Rapid Education and Risk Analysis Toolkit
Welcome to the new RERA Toolkit, which replaces the draft RERA guide issued in 2015. The RERA Toolkit provides step-by-step guidance for users to carry out a “good enough” situation analysis of the education sector, learners, and their communities as a dynamic system of relationships involving assets and multiple contextual risks. The RERA Toolkit also provides a range of new tools and resources, which can be downloaded individually.
A RERA is unique in that it integrates key methodological elements of a rapid education needs assessment and contextual risk analyses, such as conflict analysis, disaster risk assessment, and resilience analysis. A RERA emphasizes investigating how risks impact the school community, how education influences risks, and how contextual risks influence each other.
A RERA supports all stages of the USAID program cycle and can be implemented within or outside of an existing USAID project activity. A RERA ultimately informs USAID strategy and programming.
- RERA Toolkit
The full RERA Toolkit, including the conceptual framework, step-by-step guidance for all three phases of the RERA, and all tools and annexes.
If you are interested in specific tools of the RERA, below are resource links that provide easy access to high-value components of the full RERA Toolkit above. All RERA resources are best viewed in Chrome or downloaded to enable all embedded navigation features.
- TOOL 1: Sample RERA Scope of Work
A Scope of Work template that is adaptable for use by USAID to procure a RERA.
- TOOL 2: Sample RERA Consultant Terms of Reference
A terms of reference template that can be adapted by USAID or Implementing Partner to recruit RERA Team members (consultants).
- TOOL 3: RERA Conflict Sensitivity Checklist
A template checklist for use by the RERA Team to help ensure conflict sensitivity of the RERA process.

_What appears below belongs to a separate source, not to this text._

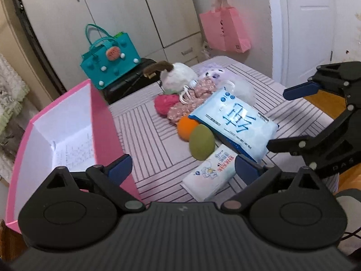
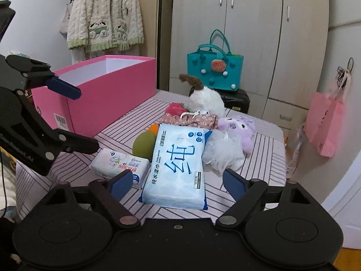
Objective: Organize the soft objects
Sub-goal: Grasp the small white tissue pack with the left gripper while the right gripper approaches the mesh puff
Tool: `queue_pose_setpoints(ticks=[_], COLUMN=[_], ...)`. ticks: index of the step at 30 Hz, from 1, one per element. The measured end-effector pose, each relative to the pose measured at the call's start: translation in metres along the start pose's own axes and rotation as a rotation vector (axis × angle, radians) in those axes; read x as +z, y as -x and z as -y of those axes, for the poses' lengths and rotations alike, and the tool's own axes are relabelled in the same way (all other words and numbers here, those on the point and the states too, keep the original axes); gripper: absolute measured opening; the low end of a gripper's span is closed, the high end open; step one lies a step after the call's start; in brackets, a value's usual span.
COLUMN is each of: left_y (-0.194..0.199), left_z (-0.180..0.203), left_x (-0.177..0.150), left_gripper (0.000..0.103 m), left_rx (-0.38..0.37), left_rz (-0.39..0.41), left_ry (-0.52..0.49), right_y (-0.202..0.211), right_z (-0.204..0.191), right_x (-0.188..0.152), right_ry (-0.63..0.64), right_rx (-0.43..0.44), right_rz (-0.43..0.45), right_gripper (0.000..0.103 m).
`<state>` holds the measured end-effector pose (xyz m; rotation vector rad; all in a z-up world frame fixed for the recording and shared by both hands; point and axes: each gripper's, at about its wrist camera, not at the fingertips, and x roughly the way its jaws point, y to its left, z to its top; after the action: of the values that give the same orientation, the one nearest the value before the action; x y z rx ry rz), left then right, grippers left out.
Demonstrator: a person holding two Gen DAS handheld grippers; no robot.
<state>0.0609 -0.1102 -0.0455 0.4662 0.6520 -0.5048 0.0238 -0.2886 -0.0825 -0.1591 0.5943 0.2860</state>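
Soft things lie heaped on a striped table cloth [image 1: 153, 149]. They include a big blue wet-wipe pack [image 2: 178, 167], a small white tissue pack [image 1: 209, 176], a green egg-shaped sponge [image 1: 201, 143], an orange ball [image 1: 186, 126], a floral pouch [image 1: 191, 99], a red plush [image 1: 164, 103], a white plush [image 1: 180, 76], a purple plush [image 2: 239, 128] and a mesh puff [image 2: 223, 153]. My left gripper [image 1: 182, 169] is open just before the tissue pack. My right gripper [image 2: 178, 184] is open, its pads either side of the wipe pack's near end without touching it.
An open pink box [image 2: 108, 90] stands at the table's left side. Behind the table, a teal felt bag [image 1: 110, 56] sits on a black case [image 1: 130, 79] before a wardrobe. A pink paper bag [image 1: 225, 31] hangs near the door, and a fleece jacket [image 2: 106, 13] hangs at the left.
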Motion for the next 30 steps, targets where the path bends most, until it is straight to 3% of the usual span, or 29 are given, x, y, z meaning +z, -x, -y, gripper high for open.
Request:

- TOOL 4: RERA Parameters Checklist
A template checklist for use by the RERA Team to guide the scope of the RERA exercise.
- TOOL 5: RERA Design Plan Template
A template to be adapted by the RERA Team to explain how the RERA will be carried out.
- TOOL 6: Key Informants and Focus Group Participants Matrix
A template matrix to be completed by the RERA Team, in consultation with key partners, including the USAID Mission and Ministry of Education, that includes names of persons who can (1) offer the RERA Team suggestions for reports and information, including citations, and (2) serve as respondents in data collection activities (both for key informant interviews and focus group discussions).
- TOOL 7: Key Documents and Resources Matrix
A template matrix to be completed by the RERA Team in consultation with key partners, including the USAID Mission and Ministry of Education, that includes the names, source links/citations, and descriptions of secondary data sources (documents and resources) to be included in the desk review.
- TOOL 8: RERA Research Questions
Tool 8 organizes all the RERA research questions from general to more specific and links them to data sources. The RERA Team can use the data collected from these questions to complete TOOL 9: School Community Review Scoring Rubric.
- TOOL 9: School Community Review Scoring Rubric
Tool 9 is an internal document that accompanies the desk review and guides the RERA Team to conduct the analysis of secondary data to inform the Team’s decision about field data collection parameters and sites.
- TOOL 10: School Community Fieldwork Tool
Tool 10 guides qualitative primary data collection using a limited, purposive sample of school communities. The tool’s conceptual focus centers on understanding the dynamic, two-way interaction between school communities and contextual risks, and the factors behind school community resilience. The tool centers on focus group discussions and key informant interviews.
- TOOL 11: Sample RERA Final Report Outline
Tool 11 consists of a sample outline for the RERA Final Report, which can be adapted by the RERA Team in consultation with the USAID Mission.
- TOOL 12: Key Partner Education and Risk Analysis Tools
Tool 12 offers curated references to other tools for conducting education sector assessments, conflict analyses, disaster risk assessments, and resilience analyses.
- Annex 1: Why Think in Terms of Risk
Annex 1 offers a short brief on key risk concepts and their utility.
- Annex 2: Resilience Factors of School Communities and Learners
Annex 2 briefly expands on the resilience dimensions that inform the RERA methodology.
- Annex 3: Glossary
Annex 3 offers a list of key terms most relevant to the RERA methodology and process.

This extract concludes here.